Ухух был очень древний бог, всеми забытый: ни кумира, ни храма, ни жертв, ни жрецов — ничего у него не осталось, кроме имени. Люди помнили только, что был какой-то бог Ухух, а над чем и какой из себя, давно забыли. Но Нибитуйя за то и любила, жалела его и в трудные минуты жизни призывала не великого Амона, а Ухуха малого. «Никто-то ему не помолится, бедному, а вот я помолюсь, он меня и помилует!» — говорила старушка.
— Ну, а что же народ? — спросил Хнум.
— В ихний хлеб не очень верит, — ответил Иний, лукаво щурясь. — «Всё-де разворуют царские писцы, Атоновы прихвостни, — мимо рта у нас пройдет!» Ну, и жрецы поджигают: «Станьте, говорят, люди, за бога, не выдавайте на поругание лика пречистого!» А такие речи в народ — что огонь в солому. Сам, господин, знать изволишь, время нынче какое, долго ли до бунта!
— Так-так-так, страшное дело бунт!
— Чего страшнее! Сказано: «Потрясется земля, не вынесет, чтоб господами были рабы». Ну, да ведь и то сказать: чего ждать от рабов, когда царь…
— О царе не смей, рыбы съедят! — остановил его Хнум. Это значило: кто царя похулит, будет после смерти брошен в реку на съедение рыбам.
— А второй указ о чем?
— О гробничных землях, чтоб в казну отбирать: отберут у богатых и поделят бедным: полно-де мертвым живых объедать!
— Так-так-так, — задолбил Хнум и замолчал, загляделся на Нибитуйины быстро шевелившиеся ручки, пеленавшие мумию кузнечика.
— Ухух, Ухух, помилуй! — опять завздыхала она и, оставив кузнечика недопеленутым, подняла на мужа круглые от испуга глаза. — Как же так, Хнум, чем же будут кормиться покойнички?
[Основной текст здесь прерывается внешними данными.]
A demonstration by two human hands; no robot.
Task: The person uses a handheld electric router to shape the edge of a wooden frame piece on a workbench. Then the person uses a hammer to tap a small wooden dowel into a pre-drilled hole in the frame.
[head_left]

— Молчи, старая, не твоего ума дело, знай своих жужелиц! — проворчал он, потрепал ее по плечу, улыбнулся, и лицо его сделалось очень добрым, странно похожим на лицо жены, несмотря на разность черт; казалось, что это брат и сестра: так часто бывают похожи к старости дружно живущие супруги. — Сыты будут мертвые, небось; как бы только нам, живым, не пришлось хуже мертвых! — прибавил он угрюмо.
В самом деле, не очень боялся за мертвых. Если бы вышел указ, чтобы людям хлеба не есть, пива не пить, — ели-пили бы по-прежнему: то же будет и с этим указом: живые мертвых кормить-поить не перестанут, потому что весь Египет на том и стоит, что у живых и мертвых — хлеб один, одно пиво — плоть и кровь бога Хонзу Озириса, сына Божьего.
— А придется-таки взятку дать Атоновым сыщикам, — продолжал Иниотеф.